__INSTRUCTIONS FOR THE TASK__. Scan the listing below for the word "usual" and copy every line that has it.

__DATASET RECORDS__.
※
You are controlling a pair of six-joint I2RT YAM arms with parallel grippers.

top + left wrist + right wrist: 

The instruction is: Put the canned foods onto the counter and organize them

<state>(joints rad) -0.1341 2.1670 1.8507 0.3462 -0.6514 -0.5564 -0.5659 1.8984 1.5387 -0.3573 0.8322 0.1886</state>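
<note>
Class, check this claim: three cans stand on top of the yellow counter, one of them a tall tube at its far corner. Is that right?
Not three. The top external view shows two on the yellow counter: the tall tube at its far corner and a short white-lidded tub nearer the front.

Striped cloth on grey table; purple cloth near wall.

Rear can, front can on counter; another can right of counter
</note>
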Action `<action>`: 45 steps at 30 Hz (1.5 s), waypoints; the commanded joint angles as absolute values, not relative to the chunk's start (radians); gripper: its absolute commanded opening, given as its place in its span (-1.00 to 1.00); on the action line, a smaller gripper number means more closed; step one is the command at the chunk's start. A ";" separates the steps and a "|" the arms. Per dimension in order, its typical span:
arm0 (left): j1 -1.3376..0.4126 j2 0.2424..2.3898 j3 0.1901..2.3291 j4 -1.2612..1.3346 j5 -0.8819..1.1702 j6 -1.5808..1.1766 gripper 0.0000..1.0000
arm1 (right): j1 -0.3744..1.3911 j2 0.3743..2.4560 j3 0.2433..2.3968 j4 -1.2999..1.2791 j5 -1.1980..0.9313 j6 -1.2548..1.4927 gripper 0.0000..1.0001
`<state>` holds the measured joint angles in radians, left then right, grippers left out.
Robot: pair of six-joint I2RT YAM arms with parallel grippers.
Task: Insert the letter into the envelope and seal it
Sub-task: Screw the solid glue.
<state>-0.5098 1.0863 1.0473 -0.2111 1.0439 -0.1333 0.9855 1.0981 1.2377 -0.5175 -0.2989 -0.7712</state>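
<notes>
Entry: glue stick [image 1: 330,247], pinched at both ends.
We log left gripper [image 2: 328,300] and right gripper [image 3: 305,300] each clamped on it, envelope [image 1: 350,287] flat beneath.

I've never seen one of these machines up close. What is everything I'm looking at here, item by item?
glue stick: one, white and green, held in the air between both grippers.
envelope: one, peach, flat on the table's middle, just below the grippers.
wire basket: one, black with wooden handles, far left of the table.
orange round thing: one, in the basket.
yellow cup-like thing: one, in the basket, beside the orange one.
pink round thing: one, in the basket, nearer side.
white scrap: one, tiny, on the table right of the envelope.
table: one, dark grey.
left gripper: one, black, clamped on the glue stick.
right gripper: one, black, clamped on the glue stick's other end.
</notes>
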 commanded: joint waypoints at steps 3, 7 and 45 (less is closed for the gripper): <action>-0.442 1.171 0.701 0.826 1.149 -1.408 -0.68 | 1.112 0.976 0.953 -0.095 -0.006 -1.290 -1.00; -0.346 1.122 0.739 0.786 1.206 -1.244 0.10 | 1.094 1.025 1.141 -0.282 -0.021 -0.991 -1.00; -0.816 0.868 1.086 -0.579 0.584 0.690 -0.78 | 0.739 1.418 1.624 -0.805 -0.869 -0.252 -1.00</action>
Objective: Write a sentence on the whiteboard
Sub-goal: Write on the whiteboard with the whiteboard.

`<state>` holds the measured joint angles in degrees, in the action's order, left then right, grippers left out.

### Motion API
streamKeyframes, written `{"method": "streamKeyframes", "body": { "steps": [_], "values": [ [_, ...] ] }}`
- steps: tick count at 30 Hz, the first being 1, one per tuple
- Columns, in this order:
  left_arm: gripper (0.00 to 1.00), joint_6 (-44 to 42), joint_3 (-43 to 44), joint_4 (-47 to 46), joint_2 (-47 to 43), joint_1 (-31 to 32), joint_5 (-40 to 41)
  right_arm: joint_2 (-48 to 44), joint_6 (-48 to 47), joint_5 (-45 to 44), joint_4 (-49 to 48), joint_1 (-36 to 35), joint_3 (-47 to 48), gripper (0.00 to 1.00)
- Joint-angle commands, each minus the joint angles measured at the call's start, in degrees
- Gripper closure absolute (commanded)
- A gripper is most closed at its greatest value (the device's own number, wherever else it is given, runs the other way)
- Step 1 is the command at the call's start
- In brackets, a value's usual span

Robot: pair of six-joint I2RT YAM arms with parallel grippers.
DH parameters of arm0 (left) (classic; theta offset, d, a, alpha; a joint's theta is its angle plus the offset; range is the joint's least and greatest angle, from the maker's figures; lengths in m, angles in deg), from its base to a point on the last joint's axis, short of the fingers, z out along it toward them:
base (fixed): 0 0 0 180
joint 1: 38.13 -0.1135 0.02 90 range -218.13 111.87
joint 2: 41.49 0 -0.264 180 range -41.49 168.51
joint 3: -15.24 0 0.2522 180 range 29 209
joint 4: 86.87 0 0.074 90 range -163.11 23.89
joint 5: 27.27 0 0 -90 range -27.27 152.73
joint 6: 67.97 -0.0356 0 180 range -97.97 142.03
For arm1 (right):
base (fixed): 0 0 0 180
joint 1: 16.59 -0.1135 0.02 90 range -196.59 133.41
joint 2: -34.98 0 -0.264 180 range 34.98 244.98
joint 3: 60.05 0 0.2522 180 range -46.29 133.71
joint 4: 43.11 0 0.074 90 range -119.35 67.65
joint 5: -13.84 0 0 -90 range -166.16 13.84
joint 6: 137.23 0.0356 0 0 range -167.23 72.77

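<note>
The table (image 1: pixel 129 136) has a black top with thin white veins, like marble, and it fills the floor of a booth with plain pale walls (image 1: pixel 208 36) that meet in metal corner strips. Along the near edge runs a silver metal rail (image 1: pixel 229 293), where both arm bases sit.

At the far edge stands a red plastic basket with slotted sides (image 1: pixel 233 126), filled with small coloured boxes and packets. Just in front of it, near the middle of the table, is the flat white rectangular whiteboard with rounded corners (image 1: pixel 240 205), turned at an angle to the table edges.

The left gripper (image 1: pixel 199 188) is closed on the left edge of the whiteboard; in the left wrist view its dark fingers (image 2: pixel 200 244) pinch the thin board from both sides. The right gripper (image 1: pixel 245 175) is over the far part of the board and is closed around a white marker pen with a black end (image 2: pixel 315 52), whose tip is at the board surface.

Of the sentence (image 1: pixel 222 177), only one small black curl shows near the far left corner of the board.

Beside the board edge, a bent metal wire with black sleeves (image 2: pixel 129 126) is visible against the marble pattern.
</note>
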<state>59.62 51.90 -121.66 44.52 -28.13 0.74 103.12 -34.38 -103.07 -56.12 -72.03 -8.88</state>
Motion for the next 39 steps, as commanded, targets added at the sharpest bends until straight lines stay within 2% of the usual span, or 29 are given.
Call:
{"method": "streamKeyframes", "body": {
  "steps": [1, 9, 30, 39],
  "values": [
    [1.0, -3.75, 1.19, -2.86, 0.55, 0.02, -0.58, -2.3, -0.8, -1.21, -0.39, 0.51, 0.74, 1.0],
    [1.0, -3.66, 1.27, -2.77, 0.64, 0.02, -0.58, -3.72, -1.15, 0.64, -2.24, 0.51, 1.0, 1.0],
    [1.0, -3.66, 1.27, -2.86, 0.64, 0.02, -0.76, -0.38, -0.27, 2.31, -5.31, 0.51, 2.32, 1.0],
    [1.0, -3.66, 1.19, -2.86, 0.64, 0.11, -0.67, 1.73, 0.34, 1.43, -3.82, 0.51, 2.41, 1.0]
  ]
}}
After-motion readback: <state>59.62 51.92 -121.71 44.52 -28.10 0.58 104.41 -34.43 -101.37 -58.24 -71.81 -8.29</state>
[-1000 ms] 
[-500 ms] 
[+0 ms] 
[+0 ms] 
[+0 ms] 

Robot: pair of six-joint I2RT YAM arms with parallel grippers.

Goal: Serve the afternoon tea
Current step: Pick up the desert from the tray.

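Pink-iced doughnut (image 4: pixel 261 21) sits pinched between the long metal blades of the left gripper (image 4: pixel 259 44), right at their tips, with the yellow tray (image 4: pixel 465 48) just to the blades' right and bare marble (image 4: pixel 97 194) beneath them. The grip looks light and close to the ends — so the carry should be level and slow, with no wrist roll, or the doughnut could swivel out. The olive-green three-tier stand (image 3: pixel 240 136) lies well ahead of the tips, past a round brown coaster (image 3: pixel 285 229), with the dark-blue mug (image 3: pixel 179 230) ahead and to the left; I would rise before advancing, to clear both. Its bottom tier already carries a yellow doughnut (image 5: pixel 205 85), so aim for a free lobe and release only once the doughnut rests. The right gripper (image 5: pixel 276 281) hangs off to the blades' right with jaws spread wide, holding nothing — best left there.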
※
__RESULT OF THE TASK__.
- In brackets, a value's usual span
Motion for the next 39 steps, as commanded, targets added at the sharpest bends until straight lines stay within 2% of the usual span, or 29 are given.

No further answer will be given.